Somehow we live in the music and it has become part of us. I suppose that for the poetic-minded then the same applies to poetry. And as Christians we often find that a few verses from the bible, or lines in the liturgy, the verse of a hymn or psalm can have the same effect.
It is possibly in this way that we get to know and even love parts of the bible and have our favourite hymns.
But this is not always about having learned it off by heart in a Sunday School, but about these lines finding a lodging in our minds and memories. They keep coming back and often when we are least prepared for them.
But then there is something in our lesson from Deuteronomy about the words of God living in our hearts and souls.

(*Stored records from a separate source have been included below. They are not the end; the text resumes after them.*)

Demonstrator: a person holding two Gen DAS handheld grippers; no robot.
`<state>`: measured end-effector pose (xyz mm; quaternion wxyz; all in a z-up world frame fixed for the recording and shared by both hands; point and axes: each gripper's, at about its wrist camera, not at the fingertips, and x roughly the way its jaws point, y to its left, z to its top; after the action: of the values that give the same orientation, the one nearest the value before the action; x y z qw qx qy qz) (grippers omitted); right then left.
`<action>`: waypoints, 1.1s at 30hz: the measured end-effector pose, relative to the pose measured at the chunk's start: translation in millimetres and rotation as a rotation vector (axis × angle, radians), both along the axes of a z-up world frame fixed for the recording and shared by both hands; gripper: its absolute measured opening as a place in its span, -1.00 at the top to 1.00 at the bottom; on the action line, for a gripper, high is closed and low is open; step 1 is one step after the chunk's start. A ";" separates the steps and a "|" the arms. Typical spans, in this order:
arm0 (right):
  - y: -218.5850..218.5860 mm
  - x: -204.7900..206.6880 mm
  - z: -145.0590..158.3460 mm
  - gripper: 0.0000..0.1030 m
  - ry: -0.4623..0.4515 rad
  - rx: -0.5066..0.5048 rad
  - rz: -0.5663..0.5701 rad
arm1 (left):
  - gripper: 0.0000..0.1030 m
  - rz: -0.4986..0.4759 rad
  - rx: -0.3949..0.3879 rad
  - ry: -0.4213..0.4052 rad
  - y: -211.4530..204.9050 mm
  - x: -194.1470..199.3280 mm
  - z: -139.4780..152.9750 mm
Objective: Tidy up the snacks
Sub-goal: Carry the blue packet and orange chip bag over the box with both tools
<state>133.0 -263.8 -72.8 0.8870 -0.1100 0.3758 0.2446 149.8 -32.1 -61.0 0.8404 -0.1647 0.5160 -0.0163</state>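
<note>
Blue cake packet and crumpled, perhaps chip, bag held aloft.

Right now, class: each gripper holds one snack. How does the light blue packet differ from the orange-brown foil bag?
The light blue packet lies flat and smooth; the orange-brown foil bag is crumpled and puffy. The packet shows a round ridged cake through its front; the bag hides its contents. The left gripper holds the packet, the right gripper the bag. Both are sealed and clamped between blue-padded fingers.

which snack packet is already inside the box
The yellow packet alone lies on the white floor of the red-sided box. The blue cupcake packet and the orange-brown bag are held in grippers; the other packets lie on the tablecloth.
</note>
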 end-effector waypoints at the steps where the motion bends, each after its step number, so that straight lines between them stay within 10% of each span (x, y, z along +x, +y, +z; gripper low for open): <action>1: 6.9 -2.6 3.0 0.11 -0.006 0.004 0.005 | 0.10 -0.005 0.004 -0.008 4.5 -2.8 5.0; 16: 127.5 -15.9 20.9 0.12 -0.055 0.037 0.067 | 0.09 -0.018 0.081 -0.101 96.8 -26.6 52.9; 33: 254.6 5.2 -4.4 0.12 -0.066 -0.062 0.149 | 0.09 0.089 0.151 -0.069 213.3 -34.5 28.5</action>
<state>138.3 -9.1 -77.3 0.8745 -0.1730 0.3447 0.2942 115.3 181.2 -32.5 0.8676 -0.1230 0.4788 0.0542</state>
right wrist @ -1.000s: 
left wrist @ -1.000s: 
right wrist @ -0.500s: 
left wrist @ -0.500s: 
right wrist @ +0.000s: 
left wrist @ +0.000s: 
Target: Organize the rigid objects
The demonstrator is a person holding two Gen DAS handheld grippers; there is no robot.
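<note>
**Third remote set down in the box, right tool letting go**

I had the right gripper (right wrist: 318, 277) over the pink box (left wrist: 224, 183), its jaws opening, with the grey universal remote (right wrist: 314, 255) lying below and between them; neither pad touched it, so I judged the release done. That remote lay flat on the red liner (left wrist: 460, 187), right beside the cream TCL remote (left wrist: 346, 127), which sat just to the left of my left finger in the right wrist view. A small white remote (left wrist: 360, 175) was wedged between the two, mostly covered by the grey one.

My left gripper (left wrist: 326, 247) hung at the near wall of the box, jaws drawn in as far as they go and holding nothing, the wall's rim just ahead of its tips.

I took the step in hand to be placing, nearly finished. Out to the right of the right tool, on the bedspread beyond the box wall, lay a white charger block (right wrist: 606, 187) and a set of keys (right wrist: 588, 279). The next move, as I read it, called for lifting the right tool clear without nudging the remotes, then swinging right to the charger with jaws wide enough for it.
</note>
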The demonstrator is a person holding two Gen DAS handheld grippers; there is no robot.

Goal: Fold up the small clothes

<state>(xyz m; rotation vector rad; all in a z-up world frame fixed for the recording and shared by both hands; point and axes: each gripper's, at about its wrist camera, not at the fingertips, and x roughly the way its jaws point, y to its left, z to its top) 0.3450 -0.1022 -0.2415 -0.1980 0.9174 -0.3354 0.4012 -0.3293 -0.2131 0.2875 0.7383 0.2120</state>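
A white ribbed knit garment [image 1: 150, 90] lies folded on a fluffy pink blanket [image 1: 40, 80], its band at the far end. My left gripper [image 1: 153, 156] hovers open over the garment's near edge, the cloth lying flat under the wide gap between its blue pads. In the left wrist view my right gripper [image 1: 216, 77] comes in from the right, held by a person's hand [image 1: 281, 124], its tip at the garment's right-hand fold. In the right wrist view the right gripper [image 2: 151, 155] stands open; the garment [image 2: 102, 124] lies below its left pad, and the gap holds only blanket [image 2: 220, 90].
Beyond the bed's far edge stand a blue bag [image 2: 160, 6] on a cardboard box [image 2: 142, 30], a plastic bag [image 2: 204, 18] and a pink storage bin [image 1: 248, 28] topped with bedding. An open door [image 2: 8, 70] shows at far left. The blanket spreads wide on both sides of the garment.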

Living: finding a place where they abide naturally, without jarring or disrupting us. That does not mean that there are things there that do not challenge us or leave us feeling uncomfortable and uneasy.
No, these are words intended to be part of our lives and our understanding, our national culture and our arts. They are intended to resonate with the unfolding of events in the life of the people and draw us back from the pressures of social conformity into the fold of God.
If they are reduced to legal codes about which people are free to argue over definitions and exceptions, then they are not living in us. Instead we are playing with them and imposing our agendas on them rather than receiving our agendas from them.
And so God wanted the words of the law to be more like the air that they breathed, the water they swam in, the land on which they stood. It was to be as natural and as second-nature as that.
But then the reality of human life steps in. There are things in human life in which we fail God and one another and ourselves. Whatever our intentions the sense of self intrudes and makes its own demands.
The demand to be fed and watered, to be loved and accepted, the demand to be free of constraint and to be free to dominate others.
This is also part of human life and Paul recognized its universality. All have sinned and come short of the glory of God.
The nature and extent of the personal rebellion against God is a matter of fact and degree. For some it may be a lifetime of resentment and rejection, a determination to have our own way and let others look after themselves.
For others, it is there despite all our good intentions, in small areas of selfishness. It is there in petty-mindedness, legalisms, resentments, and possibly in sheer exhaustion and fatigue.
But Paul writes consistently to say that our salvation does not start with us but with God. In Jesus, God took that first step to reconcile the whole of humanity and to achieve the salvation that the collective works of humanity could not themselves achieve.
Instead of giving each of us Herculean labours on pain of eternal separation, which few if any were ever going to fulfil, God placed Himself in the breach.
In Jesus, God achieved the reconciliation that none other could, and He placed it there so that all who hear the message might respond freely and personally. All who would might receive as a gift what they were never going to achieve as a wage.
And so Jesus moved around Galilee and Judea, preaching the gospel and showing that His message was about far more than a new set of laws to obey.
It was about a new kind of life to be lived and a new kind of being to become.
It would lead to a new kind of fellowship and society in which all would find a new kind of freedom and dignity, and a new way of relating to God and to one another.
The church was never intended to be a structure or a bureaucracy ahead of being a body and a fellowship. It was never intended to run on the basis of profit and loss, targets achieved, departmental budgets and career structures.
Rather it was to be a free gathering before God and in the Name of Jesus of those seeking His words in their minds and His forgiveness in their hearts.
The out working of this would be in the ways they associated together and the way in which they obeyed Jesus final command during His ministry among them: Love one another.
The next and final command before His ascension into heaven was that they were to go into all the world and preach the gospel, to baptize and to fear not for He would be personally with them.
The gospel would be the air of their breathing, the food of their nourishment and the drink of their refreshment. And nothing less.